An exact copy of the listing is what the response must contain.

########################################

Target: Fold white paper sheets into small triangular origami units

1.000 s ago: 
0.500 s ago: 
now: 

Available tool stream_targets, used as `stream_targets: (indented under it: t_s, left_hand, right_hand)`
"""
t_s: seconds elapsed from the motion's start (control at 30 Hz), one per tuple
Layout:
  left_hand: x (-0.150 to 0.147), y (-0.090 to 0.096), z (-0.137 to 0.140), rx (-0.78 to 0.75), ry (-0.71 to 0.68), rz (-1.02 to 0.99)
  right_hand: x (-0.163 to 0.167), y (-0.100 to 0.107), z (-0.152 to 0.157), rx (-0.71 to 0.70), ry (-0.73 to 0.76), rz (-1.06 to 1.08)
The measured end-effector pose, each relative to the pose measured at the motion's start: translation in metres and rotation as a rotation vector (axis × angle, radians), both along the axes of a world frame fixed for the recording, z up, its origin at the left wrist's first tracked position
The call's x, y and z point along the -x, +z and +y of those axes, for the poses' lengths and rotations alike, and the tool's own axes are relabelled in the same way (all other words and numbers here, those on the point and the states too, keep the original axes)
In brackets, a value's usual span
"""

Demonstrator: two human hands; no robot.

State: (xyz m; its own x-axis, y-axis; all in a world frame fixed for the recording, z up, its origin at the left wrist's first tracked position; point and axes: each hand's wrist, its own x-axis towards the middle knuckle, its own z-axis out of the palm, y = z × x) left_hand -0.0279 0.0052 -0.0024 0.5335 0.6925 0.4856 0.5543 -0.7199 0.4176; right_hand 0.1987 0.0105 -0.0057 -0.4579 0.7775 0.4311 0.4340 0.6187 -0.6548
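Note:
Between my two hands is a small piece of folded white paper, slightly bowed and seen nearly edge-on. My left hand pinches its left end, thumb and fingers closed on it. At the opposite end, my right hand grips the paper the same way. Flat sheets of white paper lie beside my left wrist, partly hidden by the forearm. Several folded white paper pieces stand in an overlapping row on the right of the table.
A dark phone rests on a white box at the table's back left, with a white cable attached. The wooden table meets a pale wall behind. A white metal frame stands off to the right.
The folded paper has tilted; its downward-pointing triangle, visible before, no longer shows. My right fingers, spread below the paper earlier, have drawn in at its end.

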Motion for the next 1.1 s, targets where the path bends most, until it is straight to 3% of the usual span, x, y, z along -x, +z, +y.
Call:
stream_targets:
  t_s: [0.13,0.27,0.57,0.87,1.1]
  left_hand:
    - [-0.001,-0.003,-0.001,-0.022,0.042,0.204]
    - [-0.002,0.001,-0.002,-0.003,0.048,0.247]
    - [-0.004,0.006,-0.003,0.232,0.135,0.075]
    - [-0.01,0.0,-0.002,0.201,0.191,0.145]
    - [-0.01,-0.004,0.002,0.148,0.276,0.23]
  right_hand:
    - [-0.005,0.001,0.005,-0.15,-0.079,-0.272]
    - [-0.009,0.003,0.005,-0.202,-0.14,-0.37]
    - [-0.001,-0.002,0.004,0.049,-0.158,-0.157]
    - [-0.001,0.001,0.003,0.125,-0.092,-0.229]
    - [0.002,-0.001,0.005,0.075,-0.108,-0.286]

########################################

* **REPLY**
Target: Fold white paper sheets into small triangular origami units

1.000 s ago: 
0.500 s ago: 
now: 

Available tool stream_targets, used as `stream_targets: (indented under it: t_s, left_hand, right_hand)`
"""
t_s: seconds elapsed from the motion's start (control at 30 Hz), one per tuple
Layout:
  left_hand: x (-0.150 to 0.147), y (-0.090 to 0.096), z (-0.137 to 0.140), rx (-0.78 to 0.75), ry (-0.71 to 0.68), rz (-1.02 to 0.99)
  right_hand: x (-0.163 to 0.167), y (-0.100 to 0.107), z (-0.152 to 0.157), rx (-0.71 to 0.70), ry (-0.73 to 0.76), rz (-1.06 to 1.08)
The measured end-effector pose, each relative to the pose measured at the motion's start: translation in metres and rotation as a rotation vector (axis × angle, radians), both along the axes of a world frame fixed for the recording, z up, its origin at the left wrist's first tracked position
The call's x, y and z point along the -x, +z and +y of those axes, for the poses' lengths and rotations alike, and the tool's own axes are relabelled in the same way (all other words and numbers here, those on the point and the states too, keep the original axes)
In brackets, a value's usual span
"""

Demonstrator: two human hands; no robot.

State: (xyz m; its own x-axis, y-axis; all in a world frame fixed for the recording, z up, its origin at the left wrist's first tracked position; point and axes: each hand's wrist, its own x-axis towards the middle knuckle, its own z-axis out of the palm, y = z × x) left_hand -0.0279 0.0052 -0.0024 0.5335 0.6925 0.4856 0.5543 -0.7199 0.4176; right_hand 0.1987 0.0105 -0.0057 -0.4579 0.7775 0.4311 0.4340 0.6187 -0.6548
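Note:
Between my two hands is a small piece of folded white paper, slightly bowed and seen nearly edge-on. My left hand pinches its left end, thumb and fingers closed on it. At the opposite end, my right hand grips the paper the same way. Flat sheets of white paper lie beside my left wrist, partly hidden by the forearm. Several folded white paper pieces stand in an overlapping row on the right of the table.
A dark phone rests on a white box at the table's back left, with a white cable attached. The wooden table meets a pale wall behind. A white metal frame stands off to the right.
The folded paper has tilted; its downward-pointing triangle, visible before, no longer shows. My right fingers, spread below the paper earlier, have drawn in at its end.
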
Motion for the next 1.1 s, targets where the path bends most, until it is straight to 3% of the usual span, x, y, z along -x, +z, +y.
Call:
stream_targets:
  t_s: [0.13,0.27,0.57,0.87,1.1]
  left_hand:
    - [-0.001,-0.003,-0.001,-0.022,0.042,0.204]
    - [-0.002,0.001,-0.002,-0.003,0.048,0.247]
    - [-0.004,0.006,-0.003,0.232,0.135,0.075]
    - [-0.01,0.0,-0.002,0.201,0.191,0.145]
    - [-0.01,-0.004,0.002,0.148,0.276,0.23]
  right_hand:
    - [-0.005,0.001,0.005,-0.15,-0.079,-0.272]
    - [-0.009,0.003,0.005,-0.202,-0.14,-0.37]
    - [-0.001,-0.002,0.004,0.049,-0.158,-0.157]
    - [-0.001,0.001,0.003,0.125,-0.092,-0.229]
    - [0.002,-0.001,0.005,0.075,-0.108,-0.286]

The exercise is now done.